Met ingang van 1 januari 2022 is vereist dat voor eigenwoningschulden in box 1 een recht van hypotheek moet zijn verstrekt aan de eigen vennootschap om niet onder deze maatregel te vallen. De in de praktijk vaak toegepaste positieve negatieve hypotheekverklaring voldoet niet aan deze voorwaarde. Deze aanvullende eis met betrekking tot het verstrekken van het hypotheekrecht geldt niet voor op 31 december 2021 bestaande eigenwoningschulden in box 1.
Voor emigraties en immigraties zijn bijzondere regelingen in het wetsvoorstel opgenomen.
Fictief regulier voordeel
Het totaal van de bovenmatige schuld wordt als fictief regulier voordeel in aanmerking genomen. Dit fictief regulier voordeel wordt belast als inkomen in box 2. Overeenkomstig het Belastingplan 2019 bedraagt bij invoering van de maatregel in 2022 naar verwachting het tarief 26,90%. Voor 2019 bedraagt het belastingtarief 25%.
Voorbeeld 1
De heer X en mevrouw Y zijn gehuwd. Tot het vermogen van de heer X en mevrouw Y behoren de aandelen BV Z. De heer X heeft op 31 december 2022 een schuld aan BV Z van € 600.000 en mevrouw Y heeft een schuld van € 700.000 aan BV Z. Het totaal van de schulden aan BV Z bedraagt derhalve € 1.300.000. Het bovenmatige deel van de schulden bedraagt na aftrek van het maximumbedrag € 800.000 (€ 1.300.000 -/- € 500.000) en wordt belast als regulier voordeel. De in 2022 hierover verschuldigde inkomstenbelasting bedraagt € 215.200 (26,90% * € 800.000)

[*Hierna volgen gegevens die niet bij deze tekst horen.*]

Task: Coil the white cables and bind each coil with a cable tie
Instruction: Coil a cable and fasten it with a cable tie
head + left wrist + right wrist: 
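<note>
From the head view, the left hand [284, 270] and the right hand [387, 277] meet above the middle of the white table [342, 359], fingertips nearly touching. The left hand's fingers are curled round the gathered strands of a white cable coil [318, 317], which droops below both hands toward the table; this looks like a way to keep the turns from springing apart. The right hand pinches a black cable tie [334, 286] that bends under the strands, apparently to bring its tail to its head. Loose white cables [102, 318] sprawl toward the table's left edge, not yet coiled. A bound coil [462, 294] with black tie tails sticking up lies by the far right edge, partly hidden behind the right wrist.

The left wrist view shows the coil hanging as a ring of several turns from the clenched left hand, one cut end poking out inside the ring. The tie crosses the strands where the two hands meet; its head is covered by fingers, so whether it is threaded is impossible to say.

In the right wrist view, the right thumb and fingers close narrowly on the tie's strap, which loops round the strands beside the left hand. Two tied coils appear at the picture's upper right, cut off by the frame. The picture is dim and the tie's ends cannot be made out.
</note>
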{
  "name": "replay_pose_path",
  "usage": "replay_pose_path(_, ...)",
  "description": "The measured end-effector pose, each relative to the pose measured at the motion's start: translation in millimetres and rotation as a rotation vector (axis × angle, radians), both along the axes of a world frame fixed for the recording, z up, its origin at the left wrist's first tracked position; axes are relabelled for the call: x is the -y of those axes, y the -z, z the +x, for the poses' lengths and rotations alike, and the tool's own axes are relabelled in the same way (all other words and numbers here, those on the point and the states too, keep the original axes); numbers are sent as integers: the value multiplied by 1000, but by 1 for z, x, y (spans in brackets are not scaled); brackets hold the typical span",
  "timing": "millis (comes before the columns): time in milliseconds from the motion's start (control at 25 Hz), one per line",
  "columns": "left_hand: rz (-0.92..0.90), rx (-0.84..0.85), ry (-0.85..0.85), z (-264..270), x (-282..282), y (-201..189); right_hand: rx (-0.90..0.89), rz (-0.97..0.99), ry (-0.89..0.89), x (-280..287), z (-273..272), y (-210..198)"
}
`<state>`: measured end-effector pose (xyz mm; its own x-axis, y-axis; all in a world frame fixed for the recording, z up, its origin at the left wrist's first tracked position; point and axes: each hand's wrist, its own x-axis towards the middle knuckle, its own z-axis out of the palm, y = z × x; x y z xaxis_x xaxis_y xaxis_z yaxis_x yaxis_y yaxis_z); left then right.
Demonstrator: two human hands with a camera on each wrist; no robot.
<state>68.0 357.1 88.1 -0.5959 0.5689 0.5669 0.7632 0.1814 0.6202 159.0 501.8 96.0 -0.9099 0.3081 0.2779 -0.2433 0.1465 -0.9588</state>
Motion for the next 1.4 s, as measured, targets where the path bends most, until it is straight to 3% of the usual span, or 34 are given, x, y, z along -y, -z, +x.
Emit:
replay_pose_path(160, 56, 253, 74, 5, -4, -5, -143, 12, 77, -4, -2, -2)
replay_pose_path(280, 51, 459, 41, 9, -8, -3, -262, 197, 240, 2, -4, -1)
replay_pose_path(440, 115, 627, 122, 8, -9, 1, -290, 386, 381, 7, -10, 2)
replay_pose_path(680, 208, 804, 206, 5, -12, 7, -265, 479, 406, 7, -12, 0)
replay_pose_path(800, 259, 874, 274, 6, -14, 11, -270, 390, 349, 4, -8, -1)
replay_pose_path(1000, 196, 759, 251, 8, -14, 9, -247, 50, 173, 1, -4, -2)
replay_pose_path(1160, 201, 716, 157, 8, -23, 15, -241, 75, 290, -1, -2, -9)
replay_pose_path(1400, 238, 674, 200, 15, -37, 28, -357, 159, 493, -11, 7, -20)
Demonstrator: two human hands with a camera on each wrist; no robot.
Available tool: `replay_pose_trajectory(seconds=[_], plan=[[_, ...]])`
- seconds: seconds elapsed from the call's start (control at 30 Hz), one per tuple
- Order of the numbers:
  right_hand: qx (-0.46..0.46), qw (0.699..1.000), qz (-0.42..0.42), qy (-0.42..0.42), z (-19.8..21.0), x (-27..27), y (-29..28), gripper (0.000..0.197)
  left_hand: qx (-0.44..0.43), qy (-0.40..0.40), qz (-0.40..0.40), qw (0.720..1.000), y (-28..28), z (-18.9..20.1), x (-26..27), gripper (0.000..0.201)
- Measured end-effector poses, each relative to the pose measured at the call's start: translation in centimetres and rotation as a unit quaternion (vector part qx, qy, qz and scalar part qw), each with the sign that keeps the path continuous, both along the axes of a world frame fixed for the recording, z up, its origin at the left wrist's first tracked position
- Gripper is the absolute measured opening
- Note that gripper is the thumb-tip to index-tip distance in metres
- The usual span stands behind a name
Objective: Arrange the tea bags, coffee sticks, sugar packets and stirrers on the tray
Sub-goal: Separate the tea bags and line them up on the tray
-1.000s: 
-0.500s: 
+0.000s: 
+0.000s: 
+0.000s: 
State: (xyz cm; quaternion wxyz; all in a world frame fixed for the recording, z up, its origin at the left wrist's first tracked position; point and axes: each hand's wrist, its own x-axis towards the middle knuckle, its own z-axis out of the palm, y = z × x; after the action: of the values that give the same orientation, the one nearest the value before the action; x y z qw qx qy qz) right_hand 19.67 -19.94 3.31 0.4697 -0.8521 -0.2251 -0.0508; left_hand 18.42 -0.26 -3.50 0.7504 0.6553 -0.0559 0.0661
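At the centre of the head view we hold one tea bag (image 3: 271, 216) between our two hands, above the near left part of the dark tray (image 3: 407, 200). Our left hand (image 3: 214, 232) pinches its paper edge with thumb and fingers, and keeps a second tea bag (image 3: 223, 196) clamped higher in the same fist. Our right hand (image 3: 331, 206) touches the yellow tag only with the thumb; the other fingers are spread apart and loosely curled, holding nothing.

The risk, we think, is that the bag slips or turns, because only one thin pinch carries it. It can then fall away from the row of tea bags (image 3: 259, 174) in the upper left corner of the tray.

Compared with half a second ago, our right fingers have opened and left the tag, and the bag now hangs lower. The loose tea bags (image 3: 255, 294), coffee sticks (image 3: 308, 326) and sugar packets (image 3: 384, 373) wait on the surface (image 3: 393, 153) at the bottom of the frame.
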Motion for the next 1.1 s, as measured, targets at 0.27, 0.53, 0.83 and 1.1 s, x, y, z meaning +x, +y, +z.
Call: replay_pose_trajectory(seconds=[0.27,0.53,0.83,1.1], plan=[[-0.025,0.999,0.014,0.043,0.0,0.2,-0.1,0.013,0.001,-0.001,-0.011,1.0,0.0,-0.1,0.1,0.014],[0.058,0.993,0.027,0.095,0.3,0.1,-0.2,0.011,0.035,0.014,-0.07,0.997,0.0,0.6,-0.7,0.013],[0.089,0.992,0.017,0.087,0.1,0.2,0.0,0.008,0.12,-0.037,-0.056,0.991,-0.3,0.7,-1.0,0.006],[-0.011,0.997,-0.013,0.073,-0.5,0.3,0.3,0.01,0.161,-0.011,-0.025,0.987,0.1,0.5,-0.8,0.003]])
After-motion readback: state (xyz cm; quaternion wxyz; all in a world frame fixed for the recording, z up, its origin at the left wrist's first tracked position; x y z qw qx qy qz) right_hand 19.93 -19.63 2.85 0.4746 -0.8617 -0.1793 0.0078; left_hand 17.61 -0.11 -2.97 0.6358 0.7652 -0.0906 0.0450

In het wetsvoorstel is opgenomen dat een eenmaal in aanmerking genomen fictief regulier voordeel in de volgende jaren wordt toegevoegd aan het maximumbedrag.
Voorbeeld 2
Als de heer X en mevrouw Y van voorbeeld 1 op 31 december 2023 nog steeds een totale schuld aan BV Z hebben van € 1.300.000 dan bedraagt het maximumbedrag € 1.300.000 (€ 500.000 + € 800.000). In dat geval is er in 2023 geen sprake van een fictief regulier voordeel.
Ingeval van een latere vervreemding van de aandelen in de eigen vennootschap is in het wetsvoorstel voorzien in een tegemoetkoming. Hiermee wordt voorkomen dat het fictief regulier voordeel nogmaals als vervreemdingsvoordeel wordt belast.
Hoe verder?
Tot 1 april 2019 kan worden gereageerd op de consultatie rond het wetsvoorstel. Voorzien wordt dat het wetsvoorstel in de zomer van 2019 definitief wordt ingediend bij de Tweede Kamer. Uiteraard volgen wij dit proces op de voet.
In het zicht van de komst van dit wetsvoorstel is het zinvol om te inventariseren in hoeverre het wetsvoorstel uw situatie raakt en hoe hier mee om te gaan. Indien u besluit tot aflossing van uw rekening-courant schuld door middel van uitkering van dividend, kan het gelet op de tariefstijging in box 2 een overweging zijn om nog in 2019 dividend uit te keren tegen het momenteel geldende tarief van 25%.